Ordinanza ingiunzione del Garante del 10 giugno 2021
La vicenda
L'odontoiatra XX consegnava al paziente Y, prima di eseguire qualsiasi cura, un questionario anamnesico nel quale veniva richiesto, tra l'altro, di indicare se si ha avuto o si sospetta di avere malattie infettive, quali tubercolosi, epatite (a-b-c) e HIV (Aids); il paziente compilava il questionario indicando di essere positivo all'HIV e l'odontoiatra XX avvertiva quindi il paziente Y di non poter prestare alcuna attività professionale in quanto "la sua diagnosi di sieropositività all'HIV non gli permetteva di scongiurare un possibile contagio del personale e degli altri pazienti"; il paziente Y presentava quindi un reclamo al Garante.
In fase di istruttoria ed in fase di audizione presso il Garante l'odontoiatra XX sosteneva di non aver eseguito ancora cure nei confronti del paziente e che il questionario era propedeutico alla successiva fase di cura.
Il Garante osserva e condivido pienamente che
tuttavia, si rileva che la predetta attività di cura non è stata, in concreto, realizzata, considerato che lo specialista ha comunicato al paziente di non poterlo sottoporre alle prestazioni richieste. Pertanto, anche ove in linea con l'assunto secondo il quale la citata raccolta sarebbe avvenuta nell'ambito dell'attività di cura, e tralasciando gli eventuali profili di deontologia medica, sui quali l'Autorità non è competente, la circostanza che la prestazione medica non sia stata, nei fatti, attuata per volontà del medico, fa venir meno il presupposto giuridico fondante il trattamento dei dati relativi alla salute, in particolare, consistente nell'acquisizione dell'informazione relativa alla presenza dell'infezione da HIV.

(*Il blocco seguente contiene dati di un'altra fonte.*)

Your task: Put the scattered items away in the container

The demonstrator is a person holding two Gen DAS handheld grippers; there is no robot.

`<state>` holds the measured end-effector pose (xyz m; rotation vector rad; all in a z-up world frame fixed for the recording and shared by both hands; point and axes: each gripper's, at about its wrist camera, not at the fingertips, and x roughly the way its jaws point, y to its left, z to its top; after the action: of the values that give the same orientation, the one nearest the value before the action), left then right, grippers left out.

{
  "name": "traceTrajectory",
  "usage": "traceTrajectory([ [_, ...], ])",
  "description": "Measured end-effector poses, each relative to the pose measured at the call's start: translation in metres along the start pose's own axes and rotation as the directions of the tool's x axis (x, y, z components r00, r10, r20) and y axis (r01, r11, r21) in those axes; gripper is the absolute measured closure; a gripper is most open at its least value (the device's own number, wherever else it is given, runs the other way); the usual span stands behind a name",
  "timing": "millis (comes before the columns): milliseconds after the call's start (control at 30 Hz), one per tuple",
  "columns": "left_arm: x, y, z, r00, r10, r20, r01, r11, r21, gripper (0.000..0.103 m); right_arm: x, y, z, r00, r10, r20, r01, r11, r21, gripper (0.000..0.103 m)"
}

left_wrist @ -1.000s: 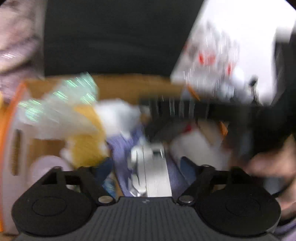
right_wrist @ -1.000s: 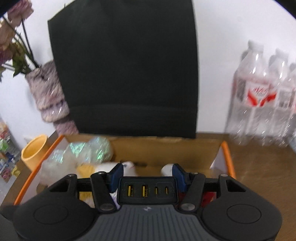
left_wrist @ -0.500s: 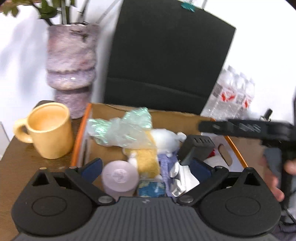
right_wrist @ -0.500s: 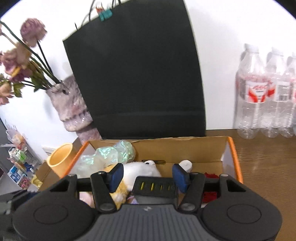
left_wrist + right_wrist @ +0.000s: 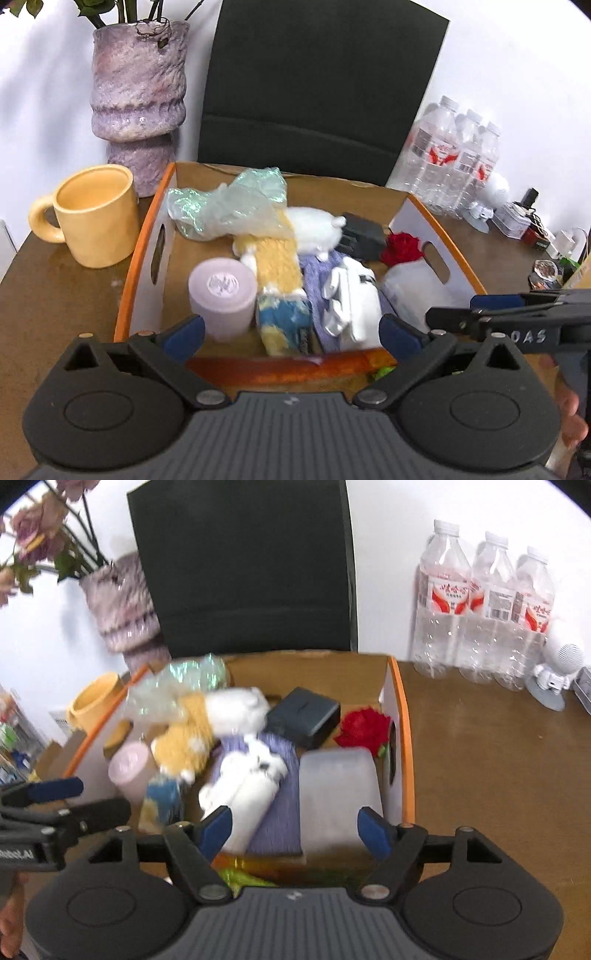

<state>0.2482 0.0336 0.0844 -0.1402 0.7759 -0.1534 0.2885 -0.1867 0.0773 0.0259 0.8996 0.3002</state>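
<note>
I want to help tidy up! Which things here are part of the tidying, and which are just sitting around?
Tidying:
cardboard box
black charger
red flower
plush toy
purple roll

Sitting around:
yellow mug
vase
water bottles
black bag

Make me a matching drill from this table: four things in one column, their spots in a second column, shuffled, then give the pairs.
Things:
1. yellow mug
2. black charger
3. water bottles
4. red flower

Spots:
A. inside the cardboard box, by the wall with the handle hole, beside the black charger
B. on the table outside the box, by the purple vase
C. standing on the table by the white wall, outside the box
D. inside the box, between the white plush toy and the red flower

Pairs: 1-B, 2-D, 3-C, 4-A
</note>
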Motion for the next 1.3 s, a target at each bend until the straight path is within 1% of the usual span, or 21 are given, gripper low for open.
traceTrajectory([
  [133,-0.019,-0.008,-0.008,1.000,0.019,0.008,-0.019,1.000,0.022,0.000,-0.016,0.003,-0.014,0.999,-0.017,0.032,0.017,1.000,-0.004,0.023],
  [167,-0.023,-0.009,-0.009,1.000,0.021,0.009,-0.021,1.000,0.023,0.000,-0.021,0.003,-0.016,0.999,-0.018,0.029,0.018,1.000,0.004,0.018],
  [267,-0.035,-0.014,-0.013,1.000,0.029,0.011,-0.029,0.999,0.023,0.000,-0.033,0.003,-0.021,1.000,0.019,0.013,-0.020,0.999,0.041,0.017],
  [333,-0.041,-0.017,-0.015,0.999,0.033,0.017,-0.034,0.999,0.026,0.000,-0.042,0.004,-0.025,1.000,0.020,0.015,-0.021,0.999,0.050,0.017],
  [400,-0.043,-0.021,-0.021,0.999,0.045,0.005,-0.045,0.998,0.036,0.000,-0.049,0.005,-0.029,1.000,0.015,0.019,-0.017,0.998,0.065,0.013],
  [433,-0.043,-0.022,-0.023,0.999,0.051,-0.002,-0.051,0.998,0.041,0.000,-0.051,0.005,-0.031,1.000,0.011,0.014,-0.012,0.997,0.075,0.012],
  [533,-0.047,-0.022,-0.032,0.998,0.064,-0.008,-0.064,0.997,0.033,0.000,-0.053,0.005,-0.038,1.000,-0.013,-0.017,0.015,0.995,0.098,0.012],
  [633,-0.053,-0.022,-0.035,0.998,0.069,-0.010,-0.069,0.997,0.024,0.000,-0.059,0.009,-0.044,0.999,-0.045,-0.028,0.047,0.995,0.090,0.012],
  [733,-0.060,-0.024,-0.038,0.996,0.087,-0.010,-0.086,0.996,0.031,0.000,-0.068,0.011,-0.049,0.998,-0.053,-0.018,0.055,0.995,0.089,0.012],
  [967,-0.077,-0.034,-0.047,0.996,0.087,0.011,-0.088,0.995,0.043,0.000,-0.085,0.019,-0.063,0.999,-0.052,0.008,0.051,0.996,0.076,0.012],
  [1100,-0.080,-0.039,-0.059,0.997,0.082,0.008,-0.083,0.995,0.057,0.000,-0.093,0.025,-0.078,0.999,-0.048,0.021,0.046,0.997,0.068,0.012],
  [1200,-0.084,-0.040,-0.069,0.995,0.100,0.010,-0.100,0.993,0.060,0.000,-0.100,0.028,-0.090,0.997,-0.064,0.042,0.061,0.996,0.065,0.012],
  [1300,-0.093,-0.040,-0.084,0.992,0.117,0.042,-0.119,0.991,0.055,0.000,-0.108,0.033,-0.104,0.995,-0.068,0.070,0.064,0.996,0.059,0.012],
])
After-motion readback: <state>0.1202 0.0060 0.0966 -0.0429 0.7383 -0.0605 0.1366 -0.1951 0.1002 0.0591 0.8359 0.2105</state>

Emerge, quindi, che la raccolta della predetta informazione non ha avuto il fine concreto di valutare la migliore terapia per il paziente, offrendogli la prestazione richiesta, eventualmente anche con un rafforzamento delle protezioni dal rischio del contagio
Conclusioni del Garante
Al di là dei chiarimenti forniti in sede istruttoria e di audizione, che qui si omettono per brevità, il Garante osserva che:
-l'art. 5 del Regolamento prevede che i dati personali devono essere trattati in modo lecito, corretto e trasparente nei confronti dell'interessato e devono essere adeguati, pertinenti e limitati a quanto necessario rispetto alle finalità per le quali sono trattati (c.d. principi di "liceità, correttezza, trasparenza" e "minimizzazione dei dati": art. 5, par. 1, lett. a) e c) del Regolamento);
- il Garante ha già ritenuto in contrasto con i predetti principi la raccolta, in fase di accettazione, di informazioni relative all'eventuale stato di sieropositività di ogni paziente che si rivolge per la prima volata allo studio medico, indipendentemente dal tipo di intervento clinico o dal piano terapeutico che lo stesso deve eseguire (cfr. Provv. 12 novembre 2009 n. 35, doc. web n. 1673588; cfr., altresì, Provv. 12 novembre 2009, doc. web n. 1686068, le cui prescrizioni sono ritenute compatibili con il Regolamento e con le disposizioni del decreto n. 101/2018; cfr. art. 22, comma 4, del citato d.lgs. n. 101/2018);
- la legge 5 giugno 1990, n. 135 (Programma di interventi urgenti per la prevenzione e la lotta contro l'AIDS) ha previsto specifiche disposizioni per la protezione del contagio professionale da HIV nelle strutture sanitarie ed assistenziali pubbliche e private, attuate con d.m. 28 settembre 1990 (art. 7). In considerazione dell'impossibilità "di identificare con certezza tutti i pazienti con infezione da HIV" il legislatore ha ritenuto che le "precauzioni finalizzate alla protezione dal contagio (...)" siano da adottare "nei confronti della generalità delle persone assistite" (cfr. premesse del citato decreto). In particolare, le specifiche precauzioni previste per gli operatori odontoiatrici devono essere adottate nei confronti di "ogni singolo paziente" (cfr. art. 4 del citato decreto).
Quindi il Garante ha emesso l'ordinanza-ingiunzione nei confronti del dott. X ed ai sensi dell'art. 83 par. 5 lett. a del Regolamento ha inflitto una sanzione pecuniaria di euro 20.000 oltre alla sanzione accessoria - ex art. 166 c. 7 del Codice - della pubblicazione, sul sito del Garante, della stessa ordinanza ingiunzione.